Efficacy of PrP-lowering therapy is timepoint-dependent. Groups of N = 8 animals received saline or active ASO 6, chronically every ∼90 days beginning at the specified timepoint. Black triangle indicated when ASO was injected. (A–G) Survival time as a function of time of treatment initiation, (H) combined survival curves for saline-treated mice versus mice treated with active ASO 6 at early (–7 to 78 dpi) or late (105 to 120 dpi) timepoints. Survival curves for wild-type versus Prnp+/- animals infected with RML prions shown in Table 2 and Supplementary Figure S2 are reproduced here for comparison. Studies conducted at the Broad Institute.

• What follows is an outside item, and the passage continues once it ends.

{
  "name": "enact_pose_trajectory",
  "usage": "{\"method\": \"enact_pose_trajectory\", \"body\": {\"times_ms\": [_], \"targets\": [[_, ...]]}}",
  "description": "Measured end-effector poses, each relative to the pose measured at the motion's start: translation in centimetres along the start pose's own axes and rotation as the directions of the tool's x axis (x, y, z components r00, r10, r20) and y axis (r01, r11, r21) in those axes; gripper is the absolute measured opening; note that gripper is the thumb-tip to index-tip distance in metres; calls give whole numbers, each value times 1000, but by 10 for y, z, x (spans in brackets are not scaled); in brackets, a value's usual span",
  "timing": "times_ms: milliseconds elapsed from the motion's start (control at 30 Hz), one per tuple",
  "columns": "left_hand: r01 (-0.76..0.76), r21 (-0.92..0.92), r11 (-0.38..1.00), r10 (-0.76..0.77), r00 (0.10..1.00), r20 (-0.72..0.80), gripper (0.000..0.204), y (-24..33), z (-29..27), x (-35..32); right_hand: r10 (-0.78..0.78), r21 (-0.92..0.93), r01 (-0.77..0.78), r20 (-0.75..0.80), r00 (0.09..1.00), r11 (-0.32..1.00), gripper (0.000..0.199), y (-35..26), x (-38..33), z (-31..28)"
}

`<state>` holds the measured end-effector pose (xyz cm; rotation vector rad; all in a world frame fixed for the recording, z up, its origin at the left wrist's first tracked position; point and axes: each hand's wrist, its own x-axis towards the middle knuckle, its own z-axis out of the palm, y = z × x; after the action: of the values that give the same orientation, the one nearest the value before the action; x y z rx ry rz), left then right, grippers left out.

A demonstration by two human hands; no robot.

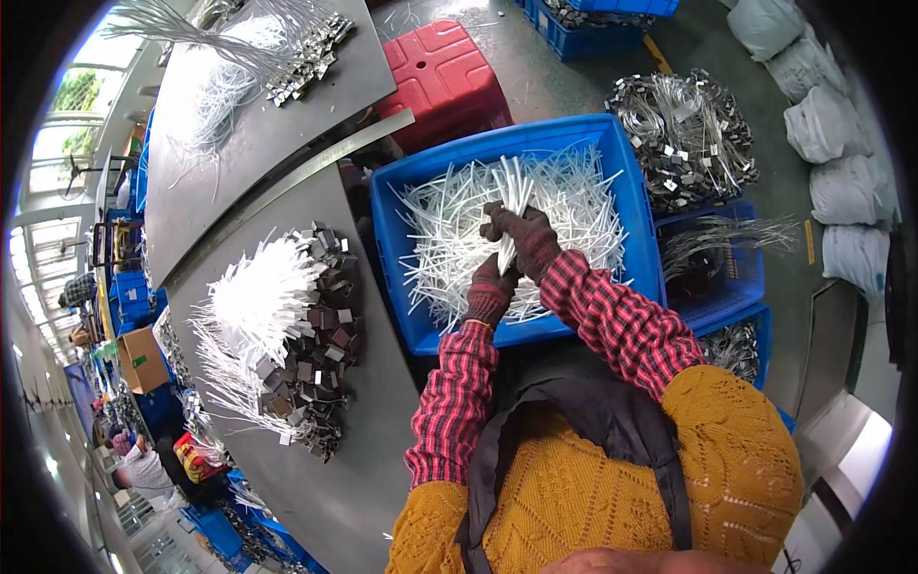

Shaded areas represent 95% confidence intervals.
Figure 7.
Figure 7.
Effects of intervention at pathological and symptomatic timepoints. Animals were infected with RML prions and then received saline (N = 12) or a single 500 μg dose of active ASO 6 (N = 12) at the indicated timepoint. (A, E, I, M) survival; (B, F, J, N) individual body weight trajectories; (C, G, K, O) symptom count summarized by cohort; (D, H, L, P) nest-building activity summarized by cohort. For the 156 dpi timepoint, 7/23 animals (30%) reached endpoint prior to the intervention (red curve, panel M). Shaded areas represent 95% confidence intervals. Studies conducted at the Broad Institute.